_Task objective_
For the data below, work out how many lines include the string "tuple" and report only the number.

[Collected data entries]
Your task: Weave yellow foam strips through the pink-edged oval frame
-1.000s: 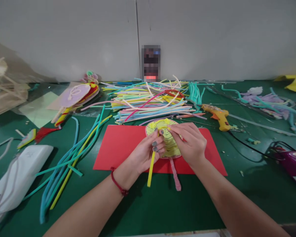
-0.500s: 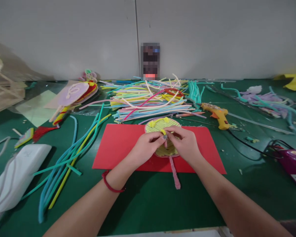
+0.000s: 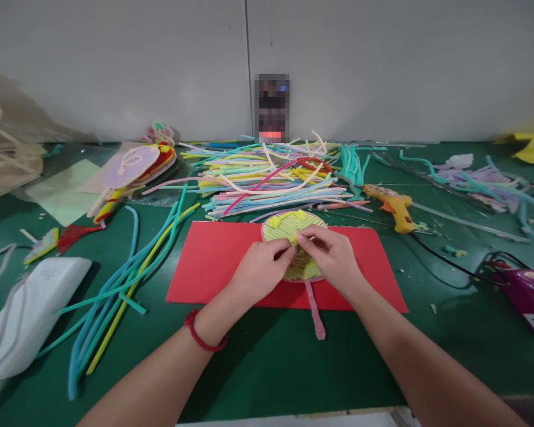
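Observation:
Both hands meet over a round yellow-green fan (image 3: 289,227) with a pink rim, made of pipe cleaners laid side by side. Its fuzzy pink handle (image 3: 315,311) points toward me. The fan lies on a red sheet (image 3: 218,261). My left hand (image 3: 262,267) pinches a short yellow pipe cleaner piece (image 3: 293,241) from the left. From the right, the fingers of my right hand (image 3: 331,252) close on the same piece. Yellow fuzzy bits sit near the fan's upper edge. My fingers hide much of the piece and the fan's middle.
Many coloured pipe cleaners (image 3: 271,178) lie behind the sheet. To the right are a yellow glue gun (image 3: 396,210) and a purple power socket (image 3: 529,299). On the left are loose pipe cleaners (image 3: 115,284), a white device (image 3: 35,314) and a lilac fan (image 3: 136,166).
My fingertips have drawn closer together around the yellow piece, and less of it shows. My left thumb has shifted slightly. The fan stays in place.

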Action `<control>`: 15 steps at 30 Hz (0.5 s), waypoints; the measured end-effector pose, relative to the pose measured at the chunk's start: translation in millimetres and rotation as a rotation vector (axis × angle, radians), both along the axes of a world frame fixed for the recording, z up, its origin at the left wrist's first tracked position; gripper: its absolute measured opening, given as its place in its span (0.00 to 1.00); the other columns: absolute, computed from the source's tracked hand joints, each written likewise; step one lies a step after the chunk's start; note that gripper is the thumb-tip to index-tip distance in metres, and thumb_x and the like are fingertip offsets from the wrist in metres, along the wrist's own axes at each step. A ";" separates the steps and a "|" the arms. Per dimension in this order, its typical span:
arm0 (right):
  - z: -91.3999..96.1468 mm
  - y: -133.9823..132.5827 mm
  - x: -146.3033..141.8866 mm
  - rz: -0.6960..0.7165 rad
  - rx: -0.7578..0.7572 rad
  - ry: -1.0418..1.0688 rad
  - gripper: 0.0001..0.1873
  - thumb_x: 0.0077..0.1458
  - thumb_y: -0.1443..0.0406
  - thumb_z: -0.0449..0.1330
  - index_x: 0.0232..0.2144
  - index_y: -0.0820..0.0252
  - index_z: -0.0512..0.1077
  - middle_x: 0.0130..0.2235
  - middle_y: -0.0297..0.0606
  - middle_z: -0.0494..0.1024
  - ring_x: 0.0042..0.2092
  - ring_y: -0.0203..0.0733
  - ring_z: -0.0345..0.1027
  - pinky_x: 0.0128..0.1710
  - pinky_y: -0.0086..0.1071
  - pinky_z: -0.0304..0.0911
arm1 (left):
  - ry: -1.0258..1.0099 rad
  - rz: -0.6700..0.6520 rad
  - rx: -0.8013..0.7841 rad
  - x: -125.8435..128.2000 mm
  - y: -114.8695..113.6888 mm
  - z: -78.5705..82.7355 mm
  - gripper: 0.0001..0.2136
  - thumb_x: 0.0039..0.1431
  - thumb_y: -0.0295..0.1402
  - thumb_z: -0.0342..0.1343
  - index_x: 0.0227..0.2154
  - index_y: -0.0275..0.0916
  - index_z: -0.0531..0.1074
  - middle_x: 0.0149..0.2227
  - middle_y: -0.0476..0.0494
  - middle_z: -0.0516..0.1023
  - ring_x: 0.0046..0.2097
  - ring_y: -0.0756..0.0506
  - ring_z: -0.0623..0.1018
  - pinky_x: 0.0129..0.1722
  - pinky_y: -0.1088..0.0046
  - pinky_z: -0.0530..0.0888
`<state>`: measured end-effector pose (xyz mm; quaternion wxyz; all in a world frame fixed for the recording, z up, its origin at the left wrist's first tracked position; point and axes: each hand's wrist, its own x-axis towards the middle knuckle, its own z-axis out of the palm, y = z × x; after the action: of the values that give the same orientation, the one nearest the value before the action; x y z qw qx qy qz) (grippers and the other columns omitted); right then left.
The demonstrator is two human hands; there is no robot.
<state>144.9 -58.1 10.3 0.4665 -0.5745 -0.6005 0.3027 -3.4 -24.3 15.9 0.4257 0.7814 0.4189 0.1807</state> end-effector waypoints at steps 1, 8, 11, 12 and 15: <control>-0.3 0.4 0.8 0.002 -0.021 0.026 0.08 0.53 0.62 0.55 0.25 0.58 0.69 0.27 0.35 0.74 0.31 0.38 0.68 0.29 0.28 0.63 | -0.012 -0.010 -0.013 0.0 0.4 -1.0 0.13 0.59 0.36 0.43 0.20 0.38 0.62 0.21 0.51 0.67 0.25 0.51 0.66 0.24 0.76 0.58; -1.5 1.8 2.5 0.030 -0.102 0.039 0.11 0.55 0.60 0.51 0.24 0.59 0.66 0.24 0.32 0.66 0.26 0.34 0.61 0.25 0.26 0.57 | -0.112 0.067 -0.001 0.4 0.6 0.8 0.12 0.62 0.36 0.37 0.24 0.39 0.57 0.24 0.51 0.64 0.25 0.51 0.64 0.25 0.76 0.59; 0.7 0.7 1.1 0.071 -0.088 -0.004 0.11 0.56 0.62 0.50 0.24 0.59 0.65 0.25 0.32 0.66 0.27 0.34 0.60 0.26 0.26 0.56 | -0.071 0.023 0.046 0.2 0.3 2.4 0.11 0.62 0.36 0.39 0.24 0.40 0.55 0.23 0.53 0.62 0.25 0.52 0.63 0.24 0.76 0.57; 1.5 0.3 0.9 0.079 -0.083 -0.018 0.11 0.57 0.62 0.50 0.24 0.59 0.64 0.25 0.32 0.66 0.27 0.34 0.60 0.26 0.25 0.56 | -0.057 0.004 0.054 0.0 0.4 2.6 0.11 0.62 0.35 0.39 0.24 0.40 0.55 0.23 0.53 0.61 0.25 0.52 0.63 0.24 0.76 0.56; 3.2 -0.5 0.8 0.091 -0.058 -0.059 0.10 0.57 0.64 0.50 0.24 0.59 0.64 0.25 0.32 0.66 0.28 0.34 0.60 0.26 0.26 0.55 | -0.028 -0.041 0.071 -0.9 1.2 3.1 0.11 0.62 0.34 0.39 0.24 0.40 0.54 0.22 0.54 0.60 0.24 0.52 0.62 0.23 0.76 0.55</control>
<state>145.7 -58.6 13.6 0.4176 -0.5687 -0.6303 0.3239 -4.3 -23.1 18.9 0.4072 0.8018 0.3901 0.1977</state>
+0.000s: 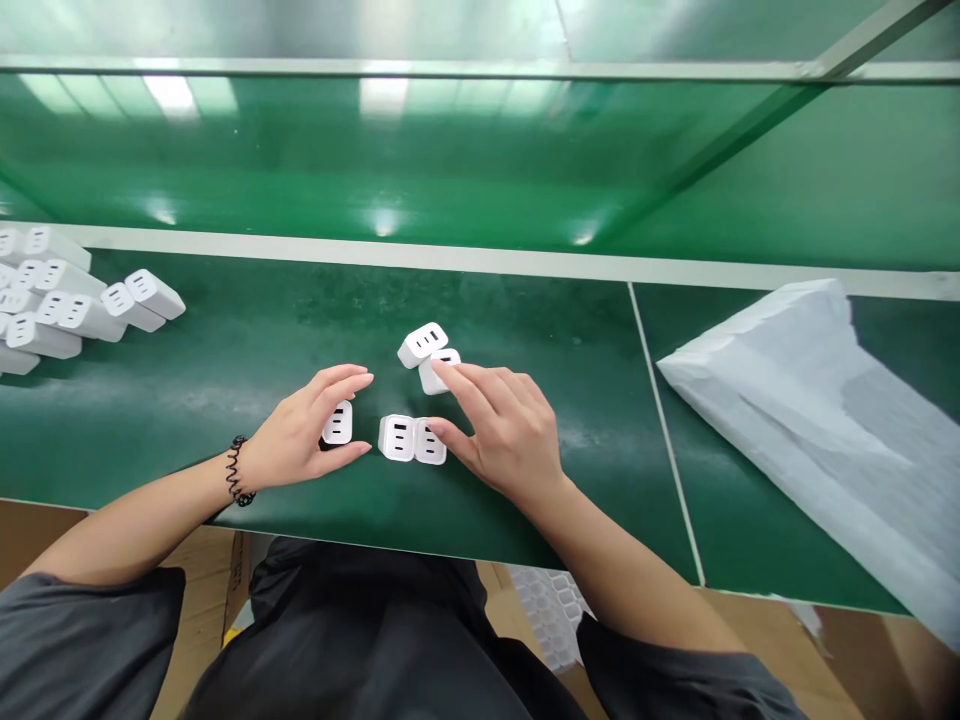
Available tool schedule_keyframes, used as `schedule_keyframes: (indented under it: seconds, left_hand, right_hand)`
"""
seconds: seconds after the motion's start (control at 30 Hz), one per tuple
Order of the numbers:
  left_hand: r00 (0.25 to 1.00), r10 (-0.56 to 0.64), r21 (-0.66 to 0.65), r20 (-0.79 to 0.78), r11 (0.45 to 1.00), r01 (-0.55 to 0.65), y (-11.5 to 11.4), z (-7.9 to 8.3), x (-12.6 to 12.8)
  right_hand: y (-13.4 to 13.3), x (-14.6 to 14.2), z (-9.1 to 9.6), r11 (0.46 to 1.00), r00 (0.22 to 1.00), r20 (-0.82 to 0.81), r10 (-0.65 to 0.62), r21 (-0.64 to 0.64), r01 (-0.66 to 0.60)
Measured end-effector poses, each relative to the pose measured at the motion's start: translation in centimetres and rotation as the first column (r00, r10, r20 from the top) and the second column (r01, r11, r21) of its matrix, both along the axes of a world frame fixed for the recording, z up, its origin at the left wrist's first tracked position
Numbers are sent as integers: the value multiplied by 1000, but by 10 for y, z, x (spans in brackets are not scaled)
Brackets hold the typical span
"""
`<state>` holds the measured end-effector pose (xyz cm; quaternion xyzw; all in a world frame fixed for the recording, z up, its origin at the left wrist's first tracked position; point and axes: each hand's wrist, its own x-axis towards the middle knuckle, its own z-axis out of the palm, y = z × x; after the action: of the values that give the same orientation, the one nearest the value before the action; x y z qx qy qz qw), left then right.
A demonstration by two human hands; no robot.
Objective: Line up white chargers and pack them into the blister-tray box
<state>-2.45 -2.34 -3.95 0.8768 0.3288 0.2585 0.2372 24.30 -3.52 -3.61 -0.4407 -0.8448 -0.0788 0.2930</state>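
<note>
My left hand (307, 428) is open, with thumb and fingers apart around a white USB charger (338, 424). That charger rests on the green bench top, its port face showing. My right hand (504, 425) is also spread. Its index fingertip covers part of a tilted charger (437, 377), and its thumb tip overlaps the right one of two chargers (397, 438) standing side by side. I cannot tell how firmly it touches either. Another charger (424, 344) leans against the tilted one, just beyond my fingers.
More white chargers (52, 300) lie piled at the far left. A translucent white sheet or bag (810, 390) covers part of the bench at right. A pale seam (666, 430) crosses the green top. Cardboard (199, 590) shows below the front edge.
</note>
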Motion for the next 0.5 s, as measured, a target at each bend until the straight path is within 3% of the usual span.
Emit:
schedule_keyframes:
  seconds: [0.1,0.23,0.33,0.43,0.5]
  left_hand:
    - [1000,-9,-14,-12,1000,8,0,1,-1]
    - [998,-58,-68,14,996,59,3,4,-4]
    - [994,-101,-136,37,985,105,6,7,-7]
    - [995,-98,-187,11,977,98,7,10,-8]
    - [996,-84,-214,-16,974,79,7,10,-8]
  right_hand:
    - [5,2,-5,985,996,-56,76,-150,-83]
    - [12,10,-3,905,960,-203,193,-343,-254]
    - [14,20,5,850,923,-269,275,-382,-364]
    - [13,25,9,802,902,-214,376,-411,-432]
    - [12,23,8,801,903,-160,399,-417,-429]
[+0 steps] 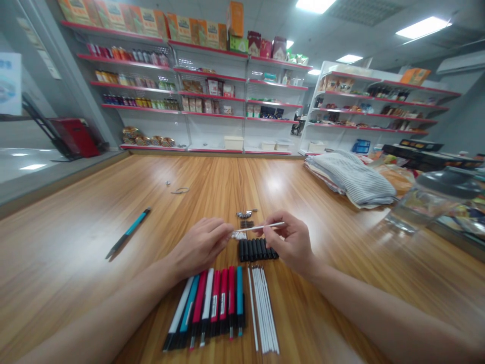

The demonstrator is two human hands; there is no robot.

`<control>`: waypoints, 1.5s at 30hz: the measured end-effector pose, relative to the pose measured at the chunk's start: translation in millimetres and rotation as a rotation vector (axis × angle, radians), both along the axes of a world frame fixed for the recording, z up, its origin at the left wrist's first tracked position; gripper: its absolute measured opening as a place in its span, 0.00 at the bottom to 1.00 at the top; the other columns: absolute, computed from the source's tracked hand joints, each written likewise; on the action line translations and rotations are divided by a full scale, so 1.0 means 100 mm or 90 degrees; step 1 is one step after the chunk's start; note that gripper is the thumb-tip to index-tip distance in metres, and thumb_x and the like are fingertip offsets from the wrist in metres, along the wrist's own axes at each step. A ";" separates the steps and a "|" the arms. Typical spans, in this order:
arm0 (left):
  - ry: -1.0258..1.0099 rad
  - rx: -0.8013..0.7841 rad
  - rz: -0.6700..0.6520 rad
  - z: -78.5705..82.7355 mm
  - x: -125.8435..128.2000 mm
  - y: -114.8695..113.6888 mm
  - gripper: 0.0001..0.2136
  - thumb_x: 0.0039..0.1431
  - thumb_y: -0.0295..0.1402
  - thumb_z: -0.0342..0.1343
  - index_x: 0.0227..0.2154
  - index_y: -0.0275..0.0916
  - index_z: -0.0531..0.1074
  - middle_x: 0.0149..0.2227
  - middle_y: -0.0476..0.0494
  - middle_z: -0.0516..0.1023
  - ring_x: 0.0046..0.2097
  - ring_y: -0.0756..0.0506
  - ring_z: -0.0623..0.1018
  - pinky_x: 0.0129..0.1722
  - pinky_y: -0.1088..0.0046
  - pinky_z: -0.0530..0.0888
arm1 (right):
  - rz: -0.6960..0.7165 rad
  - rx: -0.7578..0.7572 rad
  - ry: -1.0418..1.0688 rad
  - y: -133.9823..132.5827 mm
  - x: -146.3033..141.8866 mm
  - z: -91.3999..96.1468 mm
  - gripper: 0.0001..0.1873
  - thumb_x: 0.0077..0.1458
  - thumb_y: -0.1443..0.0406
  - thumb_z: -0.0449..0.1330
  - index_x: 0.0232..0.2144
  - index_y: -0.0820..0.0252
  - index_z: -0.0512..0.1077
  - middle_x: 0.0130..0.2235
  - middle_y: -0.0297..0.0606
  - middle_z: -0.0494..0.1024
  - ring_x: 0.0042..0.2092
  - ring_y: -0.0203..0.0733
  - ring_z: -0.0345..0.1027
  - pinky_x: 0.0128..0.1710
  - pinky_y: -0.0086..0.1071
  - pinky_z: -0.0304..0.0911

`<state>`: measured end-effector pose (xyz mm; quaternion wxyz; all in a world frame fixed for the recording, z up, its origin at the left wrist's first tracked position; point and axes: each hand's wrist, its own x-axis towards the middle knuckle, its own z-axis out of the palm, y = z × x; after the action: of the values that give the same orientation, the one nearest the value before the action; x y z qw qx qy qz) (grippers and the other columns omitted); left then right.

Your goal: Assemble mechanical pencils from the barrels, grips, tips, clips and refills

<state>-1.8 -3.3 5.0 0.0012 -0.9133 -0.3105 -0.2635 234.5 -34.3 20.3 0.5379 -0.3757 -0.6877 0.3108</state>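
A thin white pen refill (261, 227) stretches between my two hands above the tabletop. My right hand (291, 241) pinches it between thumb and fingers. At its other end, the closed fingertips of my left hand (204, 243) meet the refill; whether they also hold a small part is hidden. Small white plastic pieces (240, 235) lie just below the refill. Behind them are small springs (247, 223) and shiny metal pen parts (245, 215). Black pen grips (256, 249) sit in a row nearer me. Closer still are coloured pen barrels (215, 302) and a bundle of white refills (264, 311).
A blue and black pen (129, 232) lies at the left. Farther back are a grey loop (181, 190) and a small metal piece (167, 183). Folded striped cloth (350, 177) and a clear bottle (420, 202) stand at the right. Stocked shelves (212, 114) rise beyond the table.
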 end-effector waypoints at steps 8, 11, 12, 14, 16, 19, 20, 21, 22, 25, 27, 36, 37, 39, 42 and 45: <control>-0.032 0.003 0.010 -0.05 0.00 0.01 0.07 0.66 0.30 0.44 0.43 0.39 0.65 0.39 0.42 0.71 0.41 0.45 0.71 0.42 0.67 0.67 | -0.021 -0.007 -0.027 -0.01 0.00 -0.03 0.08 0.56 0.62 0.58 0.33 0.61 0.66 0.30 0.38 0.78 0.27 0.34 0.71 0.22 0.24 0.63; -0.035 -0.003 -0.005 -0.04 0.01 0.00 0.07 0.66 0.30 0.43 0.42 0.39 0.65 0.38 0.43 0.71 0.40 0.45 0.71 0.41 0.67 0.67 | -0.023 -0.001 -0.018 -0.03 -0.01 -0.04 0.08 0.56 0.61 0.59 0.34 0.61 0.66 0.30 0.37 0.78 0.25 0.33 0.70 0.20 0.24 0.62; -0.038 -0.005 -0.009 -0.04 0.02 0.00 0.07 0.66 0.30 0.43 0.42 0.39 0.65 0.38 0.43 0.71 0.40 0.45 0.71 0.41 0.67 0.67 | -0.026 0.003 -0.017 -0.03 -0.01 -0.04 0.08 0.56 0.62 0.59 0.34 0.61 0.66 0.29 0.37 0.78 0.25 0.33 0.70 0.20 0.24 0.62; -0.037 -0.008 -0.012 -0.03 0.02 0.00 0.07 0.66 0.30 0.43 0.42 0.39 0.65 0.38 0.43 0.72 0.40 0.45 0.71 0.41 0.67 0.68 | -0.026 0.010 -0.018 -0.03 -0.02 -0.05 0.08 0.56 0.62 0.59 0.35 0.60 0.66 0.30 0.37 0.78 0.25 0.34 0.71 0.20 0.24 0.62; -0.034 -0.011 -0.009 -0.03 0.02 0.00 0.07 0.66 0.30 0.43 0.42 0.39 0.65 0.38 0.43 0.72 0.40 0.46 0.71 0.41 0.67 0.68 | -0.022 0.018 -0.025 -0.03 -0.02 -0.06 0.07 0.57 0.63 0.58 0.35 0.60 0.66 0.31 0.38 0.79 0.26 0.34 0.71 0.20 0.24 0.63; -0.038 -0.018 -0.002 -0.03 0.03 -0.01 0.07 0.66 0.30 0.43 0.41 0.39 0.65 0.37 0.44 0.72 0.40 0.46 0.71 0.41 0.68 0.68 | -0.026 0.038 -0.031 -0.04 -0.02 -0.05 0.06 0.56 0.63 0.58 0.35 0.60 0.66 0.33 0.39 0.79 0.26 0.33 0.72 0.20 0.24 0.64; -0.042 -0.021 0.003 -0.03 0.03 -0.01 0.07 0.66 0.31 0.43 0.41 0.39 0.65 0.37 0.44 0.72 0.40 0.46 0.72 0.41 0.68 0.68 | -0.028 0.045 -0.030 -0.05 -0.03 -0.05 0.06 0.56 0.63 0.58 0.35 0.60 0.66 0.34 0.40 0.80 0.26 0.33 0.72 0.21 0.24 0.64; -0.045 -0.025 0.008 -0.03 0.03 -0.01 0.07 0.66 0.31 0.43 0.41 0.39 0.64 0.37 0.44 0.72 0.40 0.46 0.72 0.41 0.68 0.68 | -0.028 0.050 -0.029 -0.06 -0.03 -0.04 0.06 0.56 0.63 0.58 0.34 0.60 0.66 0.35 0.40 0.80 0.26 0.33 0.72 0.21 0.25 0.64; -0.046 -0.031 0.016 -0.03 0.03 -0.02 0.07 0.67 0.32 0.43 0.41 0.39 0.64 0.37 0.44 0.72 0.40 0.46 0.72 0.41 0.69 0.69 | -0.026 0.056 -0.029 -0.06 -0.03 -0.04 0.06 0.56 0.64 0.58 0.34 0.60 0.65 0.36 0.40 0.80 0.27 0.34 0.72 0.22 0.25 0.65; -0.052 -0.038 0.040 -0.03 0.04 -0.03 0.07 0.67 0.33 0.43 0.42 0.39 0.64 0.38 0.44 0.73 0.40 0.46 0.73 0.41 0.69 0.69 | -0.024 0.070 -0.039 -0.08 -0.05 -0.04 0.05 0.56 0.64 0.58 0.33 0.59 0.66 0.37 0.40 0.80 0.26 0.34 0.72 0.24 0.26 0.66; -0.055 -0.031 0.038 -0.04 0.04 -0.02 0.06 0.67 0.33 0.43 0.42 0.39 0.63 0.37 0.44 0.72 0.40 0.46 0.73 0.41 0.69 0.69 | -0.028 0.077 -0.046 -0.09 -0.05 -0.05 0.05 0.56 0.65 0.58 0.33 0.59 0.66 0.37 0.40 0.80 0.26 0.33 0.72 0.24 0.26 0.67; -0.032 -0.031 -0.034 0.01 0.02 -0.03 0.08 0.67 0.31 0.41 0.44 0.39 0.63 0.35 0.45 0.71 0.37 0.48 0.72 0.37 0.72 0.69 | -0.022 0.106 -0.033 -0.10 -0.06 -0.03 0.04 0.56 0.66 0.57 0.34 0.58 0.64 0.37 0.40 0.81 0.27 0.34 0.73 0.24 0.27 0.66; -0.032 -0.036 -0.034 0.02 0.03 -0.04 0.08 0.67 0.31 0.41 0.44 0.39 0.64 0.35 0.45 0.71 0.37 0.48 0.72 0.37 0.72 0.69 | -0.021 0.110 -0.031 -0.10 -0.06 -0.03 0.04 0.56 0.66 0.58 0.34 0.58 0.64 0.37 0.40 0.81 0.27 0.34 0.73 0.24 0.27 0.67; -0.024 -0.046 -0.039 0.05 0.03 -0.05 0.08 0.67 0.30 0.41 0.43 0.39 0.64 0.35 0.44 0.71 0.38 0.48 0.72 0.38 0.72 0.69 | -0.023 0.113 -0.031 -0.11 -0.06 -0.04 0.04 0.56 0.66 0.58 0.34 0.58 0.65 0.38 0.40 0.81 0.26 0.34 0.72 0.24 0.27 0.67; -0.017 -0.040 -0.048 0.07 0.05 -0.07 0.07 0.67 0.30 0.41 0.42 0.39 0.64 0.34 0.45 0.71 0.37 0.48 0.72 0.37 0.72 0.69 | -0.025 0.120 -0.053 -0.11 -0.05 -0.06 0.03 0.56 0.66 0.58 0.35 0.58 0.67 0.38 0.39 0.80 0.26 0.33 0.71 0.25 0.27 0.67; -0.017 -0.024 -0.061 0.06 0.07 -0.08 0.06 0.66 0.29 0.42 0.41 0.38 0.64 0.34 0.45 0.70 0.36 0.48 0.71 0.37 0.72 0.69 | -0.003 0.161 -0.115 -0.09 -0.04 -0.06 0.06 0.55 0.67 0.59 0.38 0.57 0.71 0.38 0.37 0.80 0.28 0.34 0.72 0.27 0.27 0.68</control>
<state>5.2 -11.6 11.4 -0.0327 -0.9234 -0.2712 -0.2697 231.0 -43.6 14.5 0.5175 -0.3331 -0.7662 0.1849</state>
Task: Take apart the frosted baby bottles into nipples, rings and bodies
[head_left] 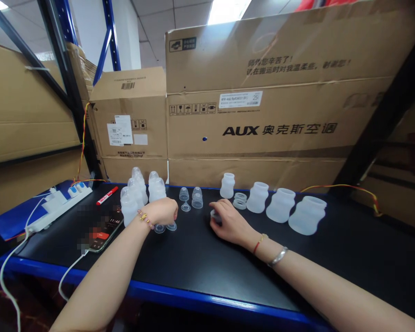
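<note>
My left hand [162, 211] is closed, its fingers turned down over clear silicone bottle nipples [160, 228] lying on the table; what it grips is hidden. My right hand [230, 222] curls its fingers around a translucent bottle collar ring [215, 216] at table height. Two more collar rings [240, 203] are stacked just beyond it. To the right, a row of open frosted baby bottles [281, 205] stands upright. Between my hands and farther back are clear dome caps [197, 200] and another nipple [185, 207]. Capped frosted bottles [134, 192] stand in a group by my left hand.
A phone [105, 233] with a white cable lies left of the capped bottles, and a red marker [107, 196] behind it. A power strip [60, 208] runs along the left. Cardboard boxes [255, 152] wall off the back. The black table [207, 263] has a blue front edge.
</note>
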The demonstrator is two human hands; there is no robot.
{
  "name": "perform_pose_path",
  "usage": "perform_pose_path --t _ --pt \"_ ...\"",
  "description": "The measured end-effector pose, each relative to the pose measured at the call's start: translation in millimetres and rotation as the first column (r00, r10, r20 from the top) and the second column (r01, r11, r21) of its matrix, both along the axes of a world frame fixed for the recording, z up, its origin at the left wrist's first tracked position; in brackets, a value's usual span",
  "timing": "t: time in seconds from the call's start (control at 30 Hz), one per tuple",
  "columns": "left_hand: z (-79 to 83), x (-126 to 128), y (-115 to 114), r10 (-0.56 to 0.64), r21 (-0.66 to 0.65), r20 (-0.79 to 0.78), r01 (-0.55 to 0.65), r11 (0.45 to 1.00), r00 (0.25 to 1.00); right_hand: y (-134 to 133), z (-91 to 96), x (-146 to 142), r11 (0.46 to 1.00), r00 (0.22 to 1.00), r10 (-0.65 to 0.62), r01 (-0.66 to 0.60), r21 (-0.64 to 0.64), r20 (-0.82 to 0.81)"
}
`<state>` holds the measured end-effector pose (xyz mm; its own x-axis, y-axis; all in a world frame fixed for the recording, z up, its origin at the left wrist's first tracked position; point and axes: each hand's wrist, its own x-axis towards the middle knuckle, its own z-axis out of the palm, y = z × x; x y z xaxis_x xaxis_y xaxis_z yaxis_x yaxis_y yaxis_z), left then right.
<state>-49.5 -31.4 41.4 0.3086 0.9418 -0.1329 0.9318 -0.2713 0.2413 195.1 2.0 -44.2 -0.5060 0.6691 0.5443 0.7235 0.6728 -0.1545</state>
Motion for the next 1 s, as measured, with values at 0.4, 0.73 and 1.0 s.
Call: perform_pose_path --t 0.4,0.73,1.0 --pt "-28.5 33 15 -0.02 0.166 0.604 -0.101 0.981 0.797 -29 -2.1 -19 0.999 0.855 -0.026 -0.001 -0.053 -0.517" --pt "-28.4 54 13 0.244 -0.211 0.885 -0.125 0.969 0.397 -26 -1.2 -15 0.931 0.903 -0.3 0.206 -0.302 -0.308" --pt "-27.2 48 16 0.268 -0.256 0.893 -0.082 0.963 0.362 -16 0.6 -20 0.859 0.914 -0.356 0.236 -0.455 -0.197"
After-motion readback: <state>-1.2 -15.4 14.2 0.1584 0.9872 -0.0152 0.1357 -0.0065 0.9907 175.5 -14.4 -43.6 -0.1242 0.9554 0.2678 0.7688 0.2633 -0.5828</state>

_Response area_
2